Starting on December 26, Kwanzaa is celebrated with numerous happenings around the city, including African drumming and other performances at the African Burial Ground National Monument in Lower Manhattan, a mirthful Kwanzaa Crawl that includes more than 30 Black-owned bars and restaurants in Brooklyn and Kwanzaa: A Regeneration Celebration at the legendary Apollo Theater in Harlem.

‘Tis also the season to take selfies in front of the giant red ornaments that decorate the Avenue of the Americas Fountain and the giant candy canes on Sixth Avenue opposite Radio City Music Hall.

Hudson Yards celebrates the season with two million white lights, more than 700 Christmas trees and a colorful illuminated hot-air balloon in the Great Room. One hundred floors above street level, the city’s highest ice-skating rink takes over the Edge, the highest outdoor viewing platform on this side of the planet.

Ride the No. 7 subway train from Manhattan to Flushing Meadows in Queens for the Amaze Lite Festival, which transforms Citi Field from a New York Mets baseball diamond into a wonderland of holiday lights, music and interactive family activities.

If you don’t count homers, Yankee Stadium doesn’t boast its own light-up. But the Bronx fills that void with the incredible Holiday Train Show at the New York Botanical Garden. This miniature extravaganza features 24 model trains and trolleys trundling past more than 200 pint-sized versions of Big Apple landmarks outdoors on the Conservatory Lawn and indoors in the Haupt Conservatory.

If you’ve ever wanted to visit a zoo after dark, Holiday Lights at the Bronx Zoo is your chance. More than 100 brightly lit lantern animals decorate the grounds while performers in fantastical animal costumes move through the crowd. There’s also a chance to make s’mores or ride a toy train.

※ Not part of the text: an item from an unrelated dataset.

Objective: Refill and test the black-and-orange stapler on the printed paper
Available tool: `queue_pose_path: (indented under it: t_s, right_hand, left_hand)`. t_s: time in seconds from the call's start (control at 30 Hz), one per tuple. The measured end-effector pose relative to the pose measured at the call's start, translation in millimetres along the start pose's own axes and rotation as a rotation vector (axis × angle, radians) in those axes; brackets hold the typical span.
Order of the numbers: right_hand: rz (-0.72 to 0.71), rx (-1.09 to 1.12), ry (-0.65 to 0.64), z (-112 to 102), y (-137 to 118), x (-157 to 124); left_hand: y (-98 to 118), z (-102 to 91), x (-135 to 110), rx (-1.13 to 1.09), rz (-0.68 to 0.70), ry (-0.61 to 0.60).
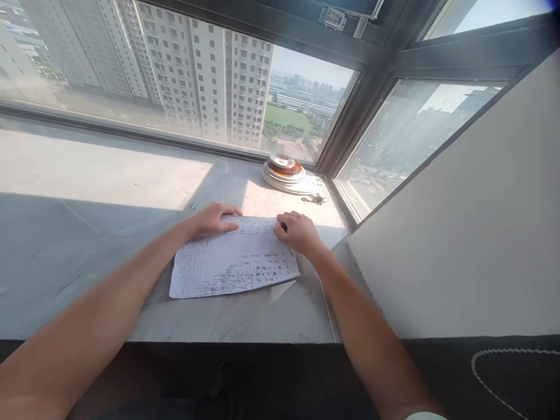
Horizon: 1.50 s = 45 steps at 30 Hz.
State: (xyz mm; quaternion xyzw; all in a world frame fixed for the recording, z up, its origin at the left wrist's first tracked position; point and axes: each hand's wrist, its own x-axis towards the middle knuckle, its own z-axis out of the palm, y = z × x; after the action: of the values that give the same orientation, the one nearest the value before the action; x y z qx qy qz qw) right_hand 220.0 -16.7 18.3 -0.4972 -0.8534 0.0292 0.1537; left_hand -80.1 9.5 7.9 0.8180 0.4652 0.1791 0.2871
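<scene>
The paper [236, 248] lies on the windowsill [122, 274], closer to the sill's near edge than to the window [205, 76], and it is partly filled: close lines of writing run down its left side, denser rows and small figures crowd the near right part, and rows of short dashes cross the far part between the hands. A pale band through the middle shows little or no marking, so by the look of it the page is well along but not full; what the hands cover cannot be told. The left hand [213, 219] is spread over the paper's far left corner, thumb laid on the page and fingers extended, clenching nothing. The right hand [300, 232] is curled at the far right part, its fingers grasping a dark pen [283, 226] of which only a bit shows; the tip is hidden. The paper's near right corner curls slightly. To the right, the wall [464, 233] slants close to the right forearm and limits that side, while the sill stretches far to the left. Beyond the right hand, a stack of round pieces [284, 173] and a small tangle [314, 200] sit toward the sill's far right corner, apart from the paper.
</scene>
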Motion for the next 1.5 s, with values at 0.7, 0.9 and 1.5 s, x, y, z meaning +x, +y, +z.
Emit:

Brooklyn Botanic Garden turns night into day during Lightscape, which guides visitors along a magical after-dark trail flanked by light, color and sound installations created by artists who specialize in working with light. The highlight is a soaring Winter Cathedral bathed in thousands of white lights. In addition to regular evening hours, Lightscape also features special adults-only and sensory-friendly early entries, the latter tailored to ensure that anyone of any ability can enjoy the beauty and fun of the display.